Casi crónica de una resurrección, el verso fluye a menudo con un humor dulce, sosegado; otras veces se suceden los gestos casi animales, la supervivencia simplemente fisiológica de la prisionera del dolor, del silencio, del recuerdo, que en sordina apaga las lágrimas, que contempla el universo, los objetos cotidianos, bañándolos con el extrañamiento de quien regresa de la muerte y comienza a reconocer, a dar forma al olvido, a poblar de miradas el espacio propio, a nombrar, a ser, en tanto regresan las fantasmagorías, como en la extraña ficción fantástica “Medusa en Lisboa”, donde los versos son hebras que cosen las heridas.

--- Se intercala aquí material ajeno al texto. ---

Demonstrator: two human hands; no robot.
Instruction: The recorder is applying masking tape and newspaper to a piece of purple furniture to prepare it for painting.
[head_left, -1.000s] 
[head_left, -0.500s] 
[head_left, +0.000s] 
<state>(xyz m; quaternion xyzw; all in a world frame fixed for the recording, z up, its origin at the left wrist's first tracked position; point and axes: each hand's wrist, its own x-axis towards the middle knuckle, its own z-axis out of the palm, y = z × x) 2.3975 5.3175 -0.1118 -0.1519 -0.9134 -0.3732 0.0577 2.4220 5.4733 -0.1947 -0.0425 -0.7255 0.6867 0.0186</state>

La escritura de Zaldívar destila una belleza sin altisonancias, siempre aferrada a la inmediatez. En el hermoso poema “La zarzamora” parece perfilarse su poética: su verso es ese “zumbido azul” que destella “junto al polvo suspendido del camino”, hiriente, frágil, “fruto oscuro” que recolecta la poeta. El desasosiego, el desamparo, los constantes asedios al dolor para calmar la desazón que convoca, son eje de este poemario, de consolidada madurez. En él la escritura fluye susurrante, en voz baja, sin hilos lógicos, como fluye la sangre. Es poesía existencial, y también somática, que va del corazón al borde de la piel, y allí se abisma hacia la tierra, la flor, la luz que arde breve en la tarde, la manecilla de reloj que vuelca su compás en la página blanca. Entrar a la poesía de Zaldívar es entrar a un espacio íntimo, doméstico, afable, donde la poesía conversa consigo misma, viene y va, recorre los contornos de la cotidianidad, la dibuja para hacerla de pronto despertar de su letargo, alzarse con un rayo de luz o una mariposa, una visión volandera, como en el poema dedicado a las manzanas de Cézanne, unas manzanas que son para esa hambre otra, esa que nunca se sacia, la que anhela la belleza, la que aquí nos entrega un alma vestida de palabra.